Principle of Authority
Music is an invaluable gift from God. It is a vital link between our soul and His and can significantly enhance a church’s ability to bring Him glory. Yet the flesh can so corrupt God’s good gift of music that the musical ministry of a church can actually bring Him dishonor—notwithstanding the deafening applause which often attends such music.
Further, God’s people can become so self-centered that God’s gift of music becomes a rope with which a cruel “tug of war” is waged. In either event, the gift of God becomes fruitless and His people fail to enjoy the blessing of heart-felt worship and musical admonition in the assembly.
While the principles of this document are offered as preparation against the disruption Satan may desire to initiate within our assembly on this matter, considerable room remains for personal interpretation. The unity stemming from holiness that God desires to nurture among us is progressive. This means that we will not enjoy universal agreement regarding every musical goal or regarding the appropriateness of every musical selection.

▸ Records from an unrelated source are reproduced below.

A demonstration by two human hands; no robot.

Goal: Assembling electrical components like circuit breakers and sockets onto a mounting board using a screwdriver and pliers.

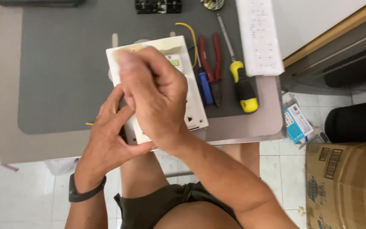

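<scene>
A white rectangular plastic switch plate [193,114] is held above the near edge of the grey table mat [60,72]. My right hand [155,95] lies over its face, fingers curled around the upper left part. My left hand [109,135] grips the plate's lower left edge from below, thumb under it. A black band sits on my left wrist. A small green-tinted part [174,62] shows on the plate near my right knuckles. A yellow wire [190,34] curves out behind the plate's top.
To the right on the mat lie a blue-handled screwdriver [205,87], red-handled pliers [214,63] and a yellow-and-black screwdriver [243,87]. A white perforated strip [258,38] lies at the mat's right edge. A cardboard box [346,186] and small blue-and-white packet [297,123] sit on the floor.
</scene>
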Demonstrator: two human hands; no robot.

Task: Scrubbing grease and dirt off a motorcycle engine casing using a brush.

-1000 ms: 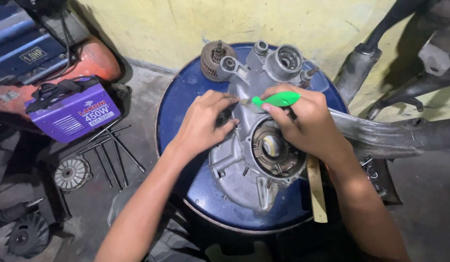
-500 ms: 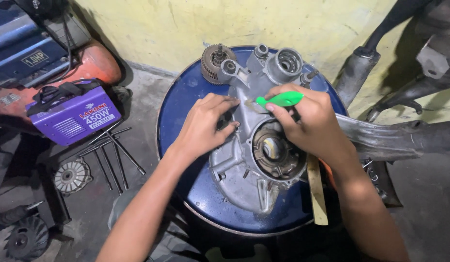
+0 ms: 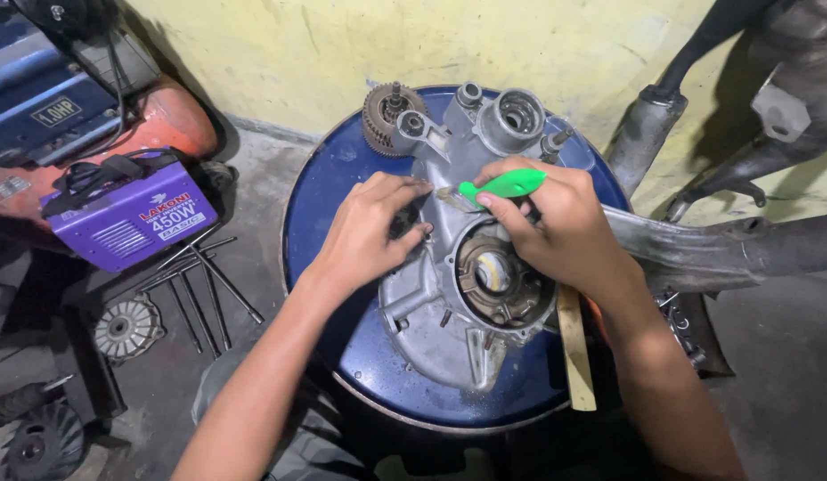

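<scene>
Meanwhile, right hand (image 3: 565, 227) grips a green-handled tool (image 3: 501, 186), left hand (image 3: 369, 233) lies loosely open on the engine casing (image 3: 449, 330), purple box (image 3: 128, 216) left.

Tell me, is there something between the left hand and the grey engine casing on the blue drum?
Nothing visible stands between them. The left hand lies directly on the engine casing, fingers at its upper edge. The right hand holds the green-handled tool beside it, not in its way.

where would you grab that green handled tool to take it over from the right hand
Take the green handle at its free rounded end, coming from the upper right. That end sticks out past the right hand; the tip end points left toward the left hand over the engine casing.
</scene>
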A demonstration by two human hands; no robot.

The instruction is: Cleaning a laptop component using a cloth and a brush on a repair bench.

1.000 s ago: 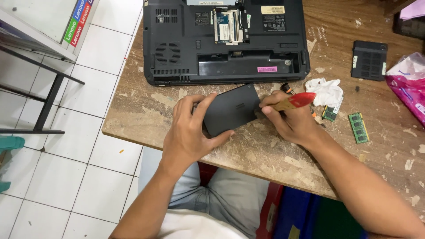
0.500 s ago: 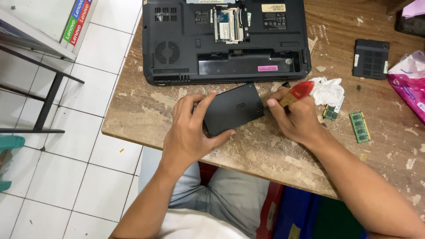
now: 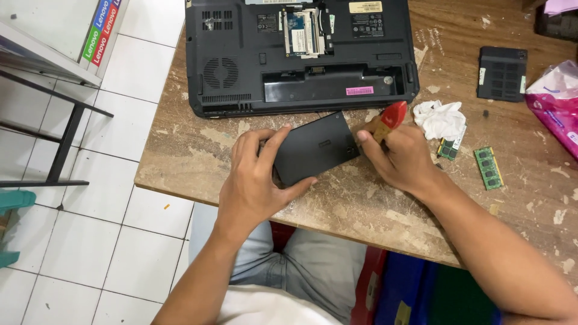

It is imperative that we work together to resolve differences in loving deference to one another and in faithful submission to godly leadership within the assembly. As the leadership of this church seeks to exercise watch-care over souls and to lead the flock to holiness, passages such as Ephesians 4:2,3; 1 Thessalonians 5:12,13; and Hebrews 13:17, must be actively esteemed.
By God’s grace, Eden Baptist Church will maintain her commitment to God-honoring music and will continue to grow and expand in this vital aspect of the Christian walk. In order to do so, we must nurture in our hearts a passion for God and for the promotion of His splendor. By His grace, we will continue to pursue this end together by means of genuinely spiritual music!